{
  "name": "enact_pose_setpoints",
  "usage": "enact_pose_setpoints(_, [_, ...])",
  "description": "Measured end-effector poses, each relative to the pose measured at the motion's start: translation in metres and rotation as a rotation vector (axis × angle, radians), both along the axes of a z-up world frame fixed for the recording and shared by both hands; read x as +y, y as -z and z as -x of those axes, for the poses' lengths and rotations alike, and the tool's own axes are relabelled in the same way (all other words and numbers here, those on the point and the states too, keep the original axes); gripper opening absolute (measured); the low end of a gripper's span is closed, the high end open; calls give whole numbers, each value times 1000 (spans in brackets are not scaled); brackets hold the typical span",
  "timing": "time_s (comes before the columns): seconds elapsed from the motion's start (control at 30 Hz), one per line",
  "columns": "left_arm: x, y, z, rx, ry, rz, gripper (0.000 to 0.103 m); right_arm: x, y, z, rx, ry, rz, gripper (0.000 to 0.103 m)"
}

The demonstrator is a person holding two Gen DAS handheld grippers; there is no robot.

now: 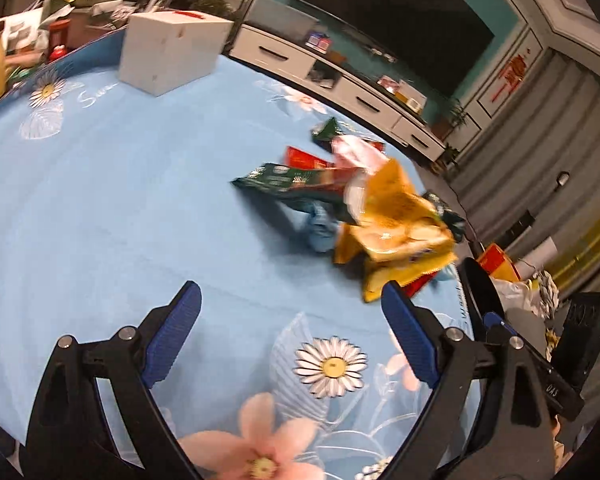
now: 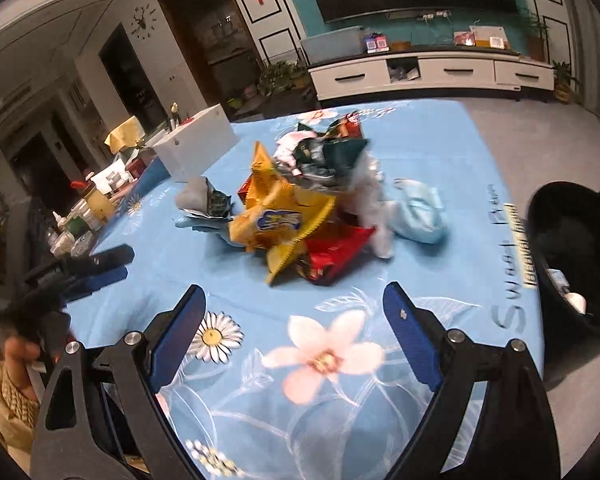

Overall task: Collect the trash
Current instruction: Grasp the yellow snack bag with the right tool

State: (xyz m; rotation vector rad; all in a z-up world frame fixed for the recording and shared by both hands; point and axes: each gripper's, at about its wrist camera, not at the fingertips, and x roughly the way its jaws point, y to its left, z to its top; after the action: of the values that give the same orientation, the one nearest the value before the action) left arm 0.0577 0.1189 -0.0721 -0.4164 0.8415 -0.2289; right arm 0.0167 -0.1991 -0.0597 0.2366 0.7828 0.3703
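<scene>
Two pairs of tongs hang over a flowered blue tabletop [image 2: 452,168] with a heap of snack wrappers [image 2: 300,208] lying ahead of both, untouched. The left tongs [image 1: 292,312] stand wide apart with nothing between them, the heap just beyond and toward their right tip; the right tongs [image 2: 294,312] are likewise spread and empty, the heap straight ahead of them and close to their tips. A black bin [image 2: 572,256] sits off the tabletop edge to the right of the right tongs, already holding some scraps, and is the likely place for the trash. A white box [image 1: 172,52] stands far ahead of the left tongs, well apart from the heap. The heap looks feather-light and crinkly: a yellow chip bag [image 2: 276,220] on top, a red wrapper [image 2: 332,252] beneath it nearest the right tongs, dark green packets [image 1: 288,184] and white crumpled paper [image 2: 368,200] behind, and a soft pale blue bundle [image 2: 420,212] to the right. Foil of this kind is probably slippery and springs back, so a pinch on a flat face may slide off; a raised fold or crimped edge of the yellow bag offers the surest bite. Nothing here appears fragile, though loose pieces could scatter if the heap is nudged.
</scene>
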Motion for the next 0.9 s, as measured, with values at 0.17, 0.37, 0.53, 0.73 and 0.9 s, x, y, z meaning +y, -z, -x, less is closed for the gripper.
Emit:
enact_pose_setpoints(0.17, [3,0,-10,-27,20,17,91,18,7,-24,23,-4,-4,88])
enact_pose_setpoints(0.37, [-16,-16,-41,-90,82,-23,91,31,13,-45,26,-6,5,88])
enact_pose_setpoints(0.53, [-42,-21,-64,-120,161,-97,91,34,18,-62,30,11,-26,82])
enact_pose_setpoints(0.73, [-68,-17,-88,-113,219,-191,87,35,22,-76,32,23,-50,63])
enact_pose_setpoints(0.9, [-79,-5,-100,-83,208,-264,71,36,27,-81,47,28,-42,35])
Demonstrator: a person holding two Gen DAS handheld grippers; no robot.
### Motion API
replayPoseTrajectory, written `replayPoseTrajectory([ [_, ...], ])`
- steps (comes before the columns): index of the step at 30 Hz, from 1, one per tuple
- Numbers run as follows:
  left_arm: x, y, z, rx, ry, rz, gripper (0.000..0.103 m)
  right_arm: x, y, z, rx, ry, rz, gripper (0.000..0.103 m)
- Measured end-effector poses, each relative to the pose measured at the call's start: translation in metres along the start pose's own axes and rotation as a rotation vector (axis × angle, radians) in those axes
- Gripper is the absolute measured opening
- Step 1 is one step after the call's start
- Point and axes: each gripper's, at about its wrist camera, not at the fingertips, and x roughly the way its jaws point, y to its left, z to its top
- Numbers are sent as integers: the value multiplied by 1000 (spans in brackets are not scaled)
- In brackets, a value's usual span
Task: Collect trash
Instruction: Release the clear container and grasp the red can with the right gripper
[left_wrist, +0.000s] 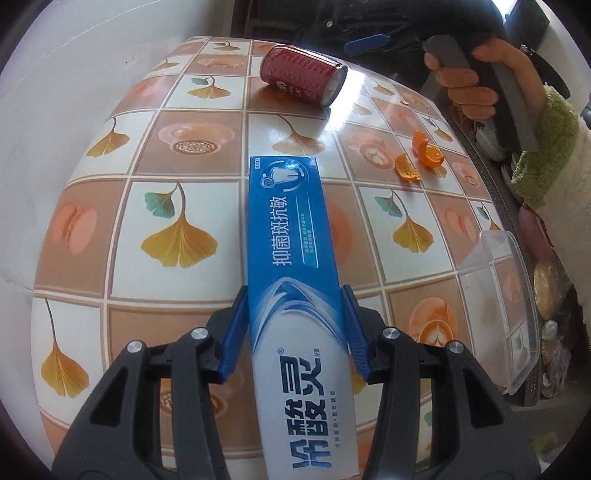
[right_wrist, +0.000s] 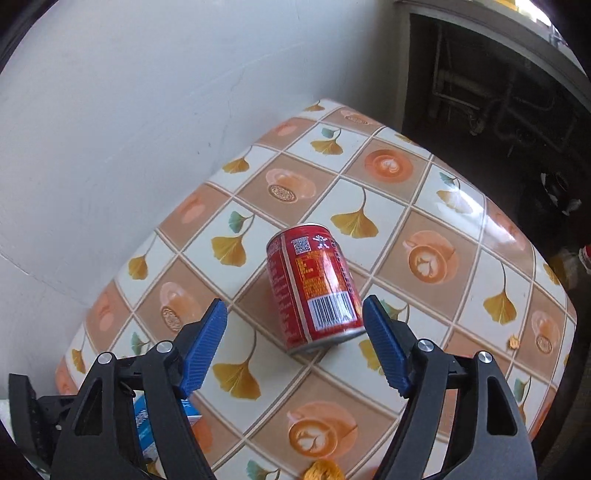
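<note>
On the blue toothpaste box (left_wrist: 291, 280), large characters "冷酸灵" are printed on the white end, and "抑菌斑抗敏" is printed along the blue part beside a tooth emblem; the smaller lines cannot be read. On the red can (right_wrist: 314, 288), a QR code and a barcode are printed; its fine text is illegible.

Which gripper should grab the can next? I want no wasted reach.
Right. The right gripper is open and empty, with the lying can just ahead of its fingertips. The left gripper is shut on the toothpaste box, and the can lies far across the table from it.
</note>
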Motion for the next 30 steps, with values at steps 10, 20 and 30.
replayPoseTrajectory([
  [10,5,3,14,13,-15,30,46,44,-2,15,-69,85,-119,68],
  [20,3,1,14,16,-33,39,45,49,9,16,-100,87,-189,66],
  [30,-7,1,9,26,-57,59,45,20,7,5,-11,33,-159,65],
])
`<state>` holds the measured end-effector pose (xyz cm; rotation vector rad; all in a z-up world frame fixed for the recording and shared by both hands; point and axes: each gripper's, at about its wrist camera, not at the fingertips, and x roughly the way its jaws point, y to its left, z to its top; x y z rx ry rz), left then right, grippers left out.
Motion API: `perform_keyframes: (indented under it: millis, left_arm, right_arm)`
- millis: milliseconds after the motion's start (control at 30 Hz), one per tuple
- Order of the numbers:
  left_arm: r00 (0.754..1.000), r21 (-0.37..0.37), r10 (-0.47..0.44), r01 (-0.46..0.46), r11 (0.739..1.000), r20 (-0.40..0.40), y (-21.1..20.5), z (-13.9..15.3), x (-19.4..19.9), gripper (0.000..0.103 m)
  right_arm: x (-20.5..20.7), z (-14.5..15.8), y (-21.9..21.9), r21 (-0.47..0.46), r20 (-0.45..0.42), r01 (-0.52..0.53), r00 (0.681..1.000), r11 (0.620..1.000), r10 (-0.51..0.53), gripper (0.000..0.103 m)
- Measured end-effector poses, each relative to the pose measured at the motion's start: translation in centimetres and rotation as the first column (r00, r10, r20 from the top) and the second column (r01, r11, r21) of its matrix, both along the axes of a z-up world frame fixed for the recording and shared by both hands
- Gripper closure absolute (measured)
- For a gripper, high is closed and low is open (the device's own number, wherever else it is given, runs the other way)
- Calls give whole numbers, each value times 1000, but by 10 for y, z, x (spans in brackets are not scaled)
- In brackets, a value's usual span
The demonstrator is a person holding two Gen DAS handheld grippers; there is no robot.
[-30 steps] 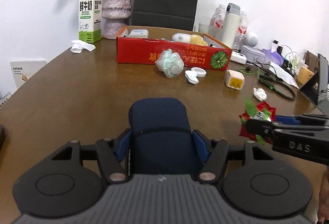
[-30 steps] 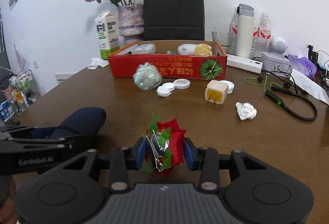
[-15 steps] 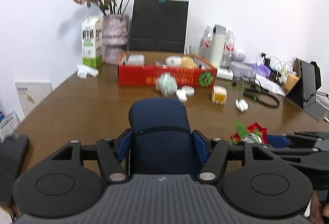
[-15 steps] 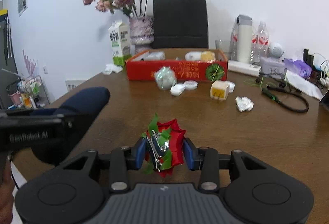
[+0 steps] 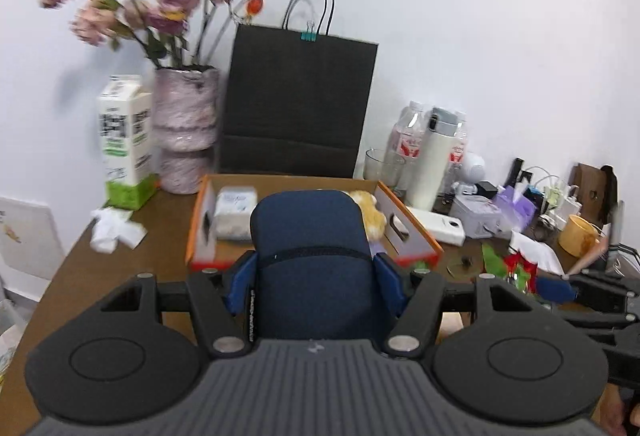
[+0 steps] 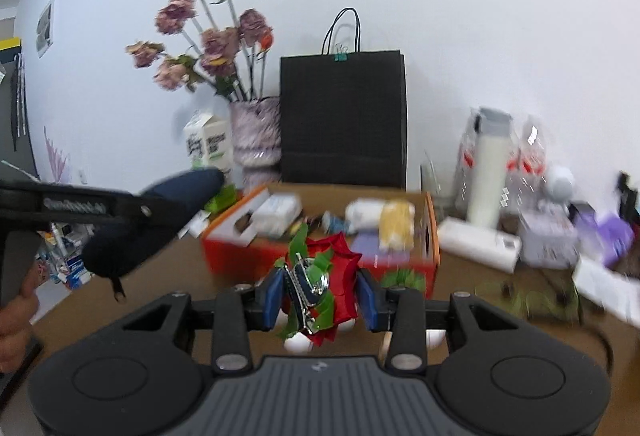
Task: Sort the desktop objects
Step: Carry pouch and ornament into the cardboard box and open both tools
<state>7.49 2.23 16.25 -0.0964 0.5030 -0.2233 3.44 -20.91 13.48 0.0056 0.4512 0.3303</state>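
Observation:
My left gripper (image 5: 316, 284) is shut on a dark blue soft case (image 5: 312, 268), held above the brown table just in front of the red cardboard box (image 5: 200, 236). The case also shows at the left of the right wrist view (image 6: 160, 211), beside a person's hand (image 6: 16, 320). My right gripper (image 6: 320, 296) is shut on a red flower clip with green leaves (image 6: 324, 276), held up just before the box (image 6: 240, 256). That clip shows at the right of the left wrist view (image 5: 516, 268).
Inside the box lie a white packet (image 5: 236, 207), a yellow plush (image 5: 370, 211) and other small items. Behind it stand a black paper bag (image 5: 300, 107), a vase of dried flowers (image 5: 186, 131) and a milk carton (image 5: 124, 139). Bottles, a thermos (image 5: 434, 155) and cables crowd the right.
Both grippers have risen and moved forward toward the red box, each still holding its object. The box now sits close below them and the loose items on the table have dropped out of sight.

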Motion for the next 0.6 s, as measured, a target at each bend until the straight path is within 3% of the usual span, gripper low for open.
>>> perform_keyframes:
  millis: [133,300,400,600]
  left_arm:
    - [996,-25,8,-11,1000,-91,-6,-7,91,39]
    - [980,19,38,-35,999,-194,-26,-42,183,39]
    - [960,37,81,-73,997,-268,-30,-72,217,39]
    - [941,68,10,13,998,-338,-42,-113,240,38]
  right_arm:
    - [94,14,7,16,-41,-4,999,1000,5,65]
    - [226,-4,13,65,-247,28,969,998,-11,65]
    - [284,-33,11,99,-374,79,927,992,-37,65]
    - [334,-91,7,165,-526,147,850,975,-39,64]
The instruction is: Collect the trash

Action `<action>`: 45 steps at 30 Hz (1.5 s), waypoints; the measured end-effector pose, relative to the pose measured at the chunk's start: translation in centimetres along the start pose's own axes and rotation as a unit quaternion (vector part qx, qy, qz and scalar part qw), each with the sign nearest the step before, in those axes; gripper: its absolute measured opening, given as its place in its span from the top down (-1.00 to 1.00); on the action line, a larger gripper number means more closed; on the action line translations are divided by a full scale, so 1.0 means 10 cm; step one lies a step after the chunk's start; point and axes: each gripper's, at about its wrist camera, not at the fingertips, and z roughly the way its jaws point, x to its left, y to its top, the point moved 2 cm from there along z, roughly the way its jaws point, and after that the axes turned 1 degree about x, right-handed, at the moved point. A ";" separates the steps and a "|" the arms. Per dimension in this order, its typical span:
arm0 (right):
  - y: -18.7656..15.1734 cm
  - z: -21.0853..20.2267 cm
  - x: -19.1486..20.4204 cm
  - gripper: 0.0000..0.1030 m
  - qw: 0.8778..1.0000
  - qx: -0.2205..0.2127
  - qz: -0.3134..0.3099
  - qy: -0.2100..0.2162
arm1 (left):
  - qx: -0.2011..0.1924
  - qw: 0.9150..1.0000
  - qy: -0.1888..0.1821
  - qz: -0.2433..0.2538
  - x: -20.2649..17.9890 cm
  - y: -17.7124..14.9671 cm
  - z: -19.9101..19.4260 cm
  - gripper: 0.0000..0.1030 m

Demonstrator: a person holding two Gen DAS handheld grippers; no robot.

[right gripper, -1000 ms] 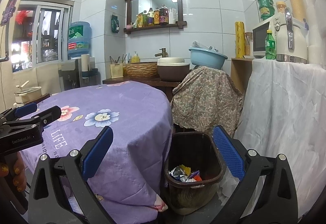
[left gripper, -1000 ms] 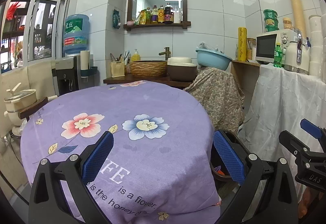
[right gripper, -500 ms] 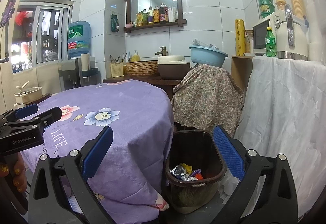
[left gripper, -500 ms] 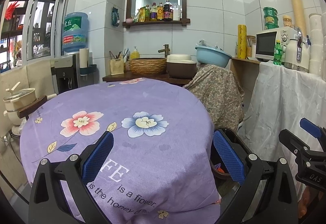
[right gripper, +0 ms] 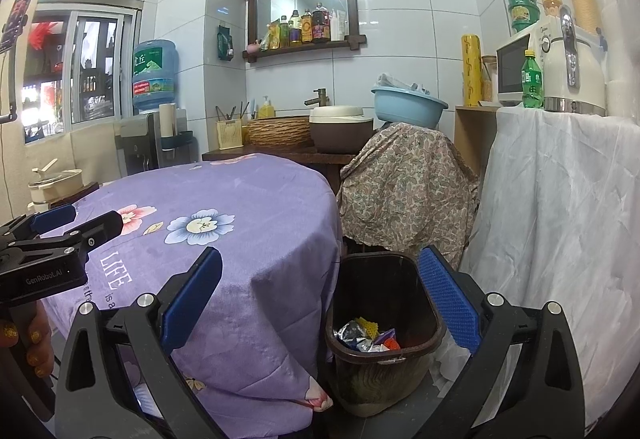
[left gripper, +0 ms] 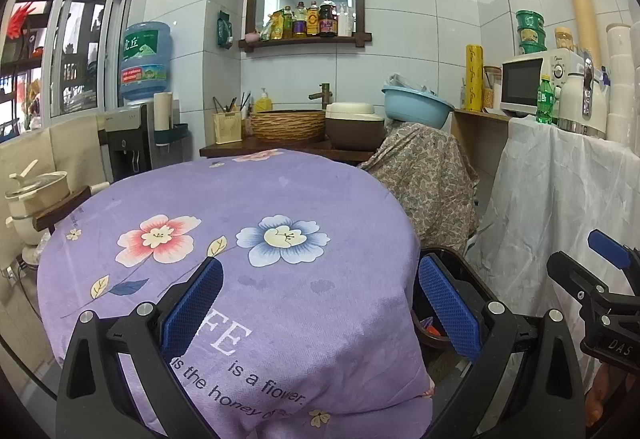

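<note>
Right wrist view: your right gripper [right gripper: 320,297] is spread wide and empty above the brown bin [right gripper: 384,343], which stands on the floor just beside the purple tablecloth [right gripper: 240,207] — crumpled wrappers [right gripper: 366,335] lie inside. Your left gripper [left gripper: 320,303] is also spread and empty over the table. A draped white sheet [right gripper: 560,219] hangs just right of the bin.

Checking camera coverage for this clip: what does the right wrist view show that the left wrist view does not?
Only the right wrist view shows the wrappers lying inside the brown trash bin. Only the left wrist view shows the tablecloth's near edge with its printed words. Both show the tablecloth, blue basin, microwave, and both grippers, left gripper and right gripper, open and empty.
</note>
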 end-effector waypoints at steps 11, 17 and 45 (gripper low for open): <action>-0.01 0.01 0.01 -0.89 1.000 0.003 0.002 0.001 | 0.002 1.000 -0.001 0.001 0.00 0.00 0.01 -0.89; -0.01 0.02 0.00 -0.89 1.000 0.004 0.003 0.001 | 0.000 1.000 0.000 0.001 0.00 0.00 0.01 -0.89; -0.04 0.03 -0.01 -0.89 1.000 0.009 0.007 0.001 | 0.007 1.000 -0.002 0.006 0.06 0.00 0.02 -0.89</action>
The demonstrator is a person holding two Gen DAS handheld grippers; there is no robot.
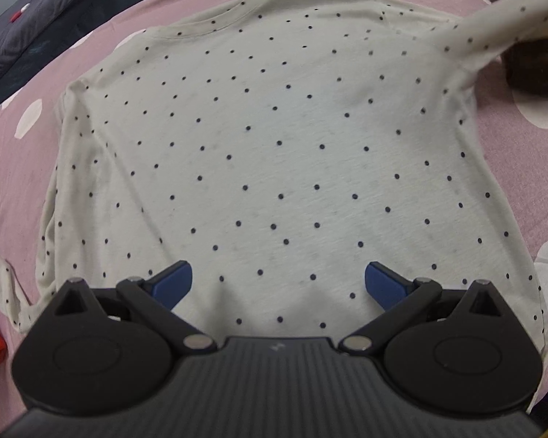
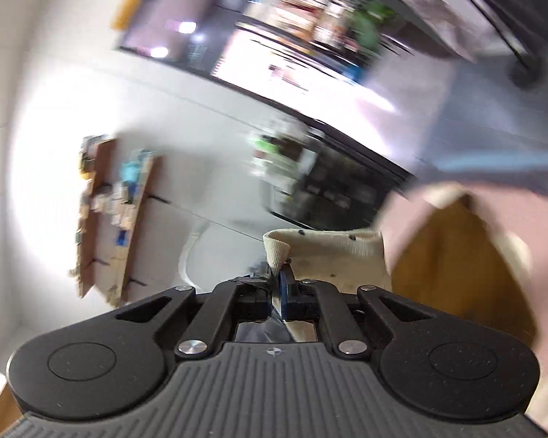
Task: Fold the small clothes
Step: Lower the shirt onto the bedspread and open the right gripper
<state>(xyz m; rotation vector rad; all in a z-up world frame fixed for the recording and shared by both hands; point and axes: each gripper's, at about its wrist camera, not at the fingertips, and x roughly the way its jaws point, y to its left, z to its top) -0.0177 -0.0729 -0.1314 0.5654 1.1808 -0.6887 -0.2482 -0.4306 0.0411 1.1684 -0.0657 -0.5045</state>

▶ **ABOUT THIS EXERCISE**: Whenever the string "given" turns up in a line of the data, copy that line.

▶ **RESULT OF THE EXERCISE**:
- For a gripper, high is closed and low is open (the device's own number, wherever else it is given, runs the other way)
Action `<action>`: 45 steps at 30 Hz (1.5 s), waypoints; the measured end-effector pose, relative to the pose measured at the chunk's start: translation in centimetres along the start pose's own axes and rotation as a unit quaternion (vector part qx, qy, qz and scalar part qw), each with the sign nearest the step before, in those axes; gripper: its absolute measured opening, given as its place in its span from the top down (-1.00 to 1.00); on the action line, a larger gripper number means more closed; on the action line translations are divided by a full scale, so 1.0 means 10 cm; step one lies a step after the chunk's start; point and axes: each gripper's, at about its wrist camera, not at the fingertips, and z roughly the way its jaws point, x to its left, y to its top, the point moved 2 cm from there along z, roughly the way its jaws point, and after that the axes turned 1 degree about x, right-handed, at the moved point. A ";" separates the steps and a "|" the arms. Per dimension in this order, its typical span:

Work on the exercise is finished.